### What the task asks
Copy nothing but the lines below running from the line containing "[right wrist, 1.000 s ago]" through the line containing "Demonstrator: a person", both end lines included.

### Material supplied
Content starts
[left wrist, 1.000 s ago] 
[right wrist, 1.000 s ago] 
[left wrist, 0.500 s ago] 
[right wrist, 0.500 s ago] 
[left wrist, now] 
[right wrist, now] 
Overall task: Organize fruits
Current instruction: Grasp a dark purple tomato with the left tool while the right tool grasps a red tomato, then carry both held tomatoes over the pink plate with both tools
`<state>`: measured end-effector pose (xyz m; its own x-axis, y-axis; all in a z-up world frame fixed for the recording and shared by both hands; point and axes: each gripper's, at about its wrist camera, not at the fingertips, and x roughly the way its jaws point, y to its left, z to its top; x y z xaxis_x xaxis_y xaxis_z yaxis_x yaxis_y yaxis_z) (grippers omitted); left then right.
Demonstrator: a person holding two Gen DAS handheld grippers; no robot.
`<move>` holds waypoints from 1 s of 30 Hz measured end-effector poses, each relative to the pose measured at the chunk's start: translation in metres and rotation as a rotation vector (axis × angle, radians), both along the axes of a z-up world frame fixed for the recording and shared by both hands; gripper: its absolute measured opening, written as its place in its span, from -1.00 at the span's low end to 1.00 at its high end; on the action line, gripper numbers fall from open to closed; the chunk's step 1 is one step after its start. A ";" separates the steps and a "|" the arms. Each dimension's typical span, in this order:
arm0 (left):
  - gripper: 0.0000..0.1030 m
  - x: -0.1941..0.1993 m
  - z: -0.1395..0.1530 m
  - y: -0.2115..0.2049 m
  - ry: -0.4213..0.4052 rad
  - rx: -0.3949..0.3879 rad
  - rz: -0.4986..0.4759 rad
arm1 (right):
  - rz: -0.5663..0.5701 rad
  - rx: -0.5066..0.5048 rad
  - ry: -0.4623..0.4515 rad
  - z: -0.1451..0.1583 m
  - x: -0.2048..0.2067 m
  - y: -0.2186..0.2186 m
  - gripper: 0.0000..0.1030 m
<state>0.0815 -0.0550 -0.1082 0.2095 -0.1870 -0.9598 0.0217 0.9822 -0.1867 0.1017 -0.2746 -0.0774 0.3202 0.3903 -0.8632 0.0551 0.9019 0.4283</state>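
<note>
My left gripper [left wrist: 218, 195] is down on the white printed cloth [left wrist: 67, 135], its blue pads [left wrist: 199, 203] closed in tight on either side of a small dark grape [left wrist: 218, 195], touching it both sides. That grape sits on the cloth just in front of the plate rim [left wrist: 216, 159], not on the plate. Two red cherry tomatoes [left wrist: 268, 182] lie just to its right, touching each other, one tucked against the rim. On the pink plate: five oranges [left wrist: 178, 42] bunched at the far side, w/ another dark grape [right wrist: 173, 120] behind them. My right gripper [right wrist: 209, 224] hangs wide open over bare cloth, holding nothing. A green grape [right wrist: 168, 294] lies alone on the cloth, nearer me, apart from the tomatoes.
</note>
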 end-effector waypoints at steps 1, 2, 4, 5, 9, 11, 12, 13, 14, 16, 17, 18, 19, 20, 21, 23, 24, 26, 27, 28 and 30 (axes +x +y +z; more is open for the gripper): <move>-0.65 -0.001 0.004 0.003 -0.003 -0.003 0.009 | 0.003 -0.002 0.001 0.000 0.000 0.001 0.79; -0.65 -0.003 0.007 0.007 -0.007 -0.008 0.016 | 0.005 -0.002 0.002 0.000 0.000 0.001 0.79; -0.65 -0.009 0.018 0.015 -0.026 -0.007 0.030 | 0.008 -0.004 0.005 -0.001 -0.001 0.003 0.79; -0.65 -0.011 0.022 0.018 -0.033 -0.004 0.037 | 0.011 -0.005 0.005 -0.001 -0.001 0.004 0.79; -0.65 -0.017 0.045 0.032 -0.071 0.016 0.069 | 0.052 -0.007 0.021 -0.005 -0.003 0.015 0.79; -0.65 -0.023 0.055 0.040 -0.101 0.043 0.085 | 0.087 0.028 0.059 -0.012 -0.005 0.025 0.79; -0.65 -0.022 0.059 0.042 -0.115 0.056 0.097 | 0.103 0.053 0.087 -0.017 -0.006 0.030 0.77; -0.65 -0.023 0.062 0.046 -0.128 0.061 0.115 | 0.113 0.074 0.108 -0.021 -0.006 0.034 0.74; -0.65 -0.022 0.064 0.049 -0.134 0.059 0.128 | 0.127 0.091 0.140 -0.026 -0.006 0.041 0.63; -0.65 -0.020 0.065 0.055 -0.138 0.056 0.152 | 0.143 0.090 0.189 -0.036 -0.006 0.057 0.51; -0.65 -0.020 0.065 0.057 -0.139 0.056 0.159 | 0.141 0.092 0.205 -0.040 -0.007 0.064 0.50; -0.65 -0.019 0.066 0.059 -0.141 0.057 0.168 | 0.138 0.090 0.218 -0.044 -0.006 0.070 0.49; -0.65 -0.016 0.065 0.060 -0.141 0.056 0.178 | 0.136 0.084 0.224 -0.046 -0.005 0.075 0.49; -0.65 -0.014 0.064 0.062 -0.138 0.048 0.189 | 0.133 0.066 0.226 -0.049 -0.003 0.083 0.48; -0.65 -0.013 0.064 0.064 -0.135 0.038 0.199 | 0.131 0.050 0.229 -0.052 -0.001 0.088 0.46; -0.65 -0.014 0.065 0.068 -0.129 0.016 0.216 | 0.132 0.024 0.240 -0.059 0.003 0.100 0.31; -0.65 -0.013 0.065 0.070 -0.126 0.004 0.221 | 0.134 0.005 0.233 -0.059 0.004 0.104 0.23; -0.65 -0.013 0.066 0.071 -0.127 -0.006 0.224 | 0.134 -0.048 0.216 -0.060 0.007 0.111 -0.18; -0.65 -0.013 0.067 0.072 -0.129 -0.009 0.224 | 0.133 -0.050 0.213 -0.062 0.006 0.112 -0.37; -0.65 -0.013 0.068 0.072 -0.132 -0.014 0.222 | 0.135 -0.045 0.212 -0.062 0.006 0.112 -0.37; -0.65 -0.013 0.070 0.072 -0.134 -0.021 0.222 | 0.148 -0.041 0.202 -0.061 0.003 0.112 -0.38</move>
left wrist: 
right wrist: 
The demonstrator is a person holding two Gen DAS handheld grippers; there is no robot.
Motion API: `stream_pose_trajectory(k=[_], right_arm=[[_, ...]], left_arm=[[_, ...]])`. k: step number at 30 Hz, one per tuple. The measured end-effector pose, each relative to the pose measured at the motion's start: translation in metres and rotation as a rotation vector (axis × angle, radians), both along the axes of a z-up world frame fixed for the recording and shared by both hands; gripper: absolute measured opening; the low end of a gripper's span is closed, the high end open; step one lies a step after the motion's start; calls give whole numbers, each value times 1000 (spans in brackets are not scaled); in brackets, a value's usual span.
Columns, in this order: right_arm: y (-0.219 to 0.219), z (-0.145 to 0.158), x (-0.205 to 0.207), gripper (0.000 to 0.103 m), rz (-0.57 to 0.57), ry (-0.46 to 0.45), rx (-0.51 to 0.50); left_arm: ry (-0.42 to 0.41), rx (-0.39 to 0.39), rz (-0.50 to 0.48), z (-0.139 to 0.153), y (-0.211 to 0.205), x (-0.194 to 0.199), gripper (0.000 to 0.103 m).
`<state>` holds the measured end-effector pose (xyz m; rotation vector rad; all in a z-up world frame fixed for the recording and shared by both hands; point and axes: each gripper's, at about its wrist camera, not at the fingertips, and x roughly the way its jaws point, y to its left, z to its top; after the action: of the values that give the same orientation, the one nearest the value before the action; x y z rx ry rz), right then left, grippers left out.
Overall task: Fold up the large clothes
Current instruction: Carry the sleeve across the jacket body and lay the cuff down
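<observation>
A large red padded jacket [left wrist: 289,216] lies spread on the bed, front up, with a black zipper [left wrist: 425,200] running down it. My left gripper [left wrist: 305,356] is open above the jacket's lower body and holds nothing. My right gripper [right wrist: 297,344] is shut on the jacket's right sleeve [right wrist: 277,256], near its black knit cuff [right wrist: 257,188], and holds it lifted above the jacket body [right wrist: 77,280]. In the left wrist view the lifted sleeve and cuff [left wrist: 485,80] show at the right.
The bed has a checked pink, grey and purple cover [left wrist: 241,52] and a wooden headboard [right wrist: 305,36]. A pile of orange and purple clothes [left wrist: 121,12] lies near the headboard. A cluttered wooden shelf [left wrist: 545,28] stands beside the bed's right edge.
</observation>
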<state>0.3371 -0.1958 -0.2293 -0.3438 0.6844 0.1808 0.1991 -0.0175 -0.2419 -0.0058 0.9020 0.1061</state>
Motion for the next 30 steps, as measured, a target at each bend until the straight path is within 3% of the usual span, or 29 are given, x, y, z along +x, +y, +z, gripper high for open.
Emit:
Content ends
### Result of this exercise
[right wrist, 1.000 s ago] 
[left wrist, 0.500 s ago] 
[right wrist, 0.500 s ago] 
[left wrist, now] 
[right wrist, now] 
Overall task: Organize fruits
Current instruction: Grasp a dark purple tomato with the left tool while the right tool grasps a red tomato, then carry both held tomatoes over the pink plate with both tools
`<state>`: measured end-effector pose (xyz m; its own x-axis, y-axis; all in a z-up world frame fixed for the recording and shared by both hands; point and axes: each gripper's, at about its wrist camera, not at the fingertips, and x roughly the way its jaws point, y to its left, z to its top; x y z xaxis_x xaxis_y xaxis_z yaxis_x yaxis_y yaxis_z) (grippers omitted); left then right.
Demonstrator: a person holding two Gen DAS handheld grippers; no robot.

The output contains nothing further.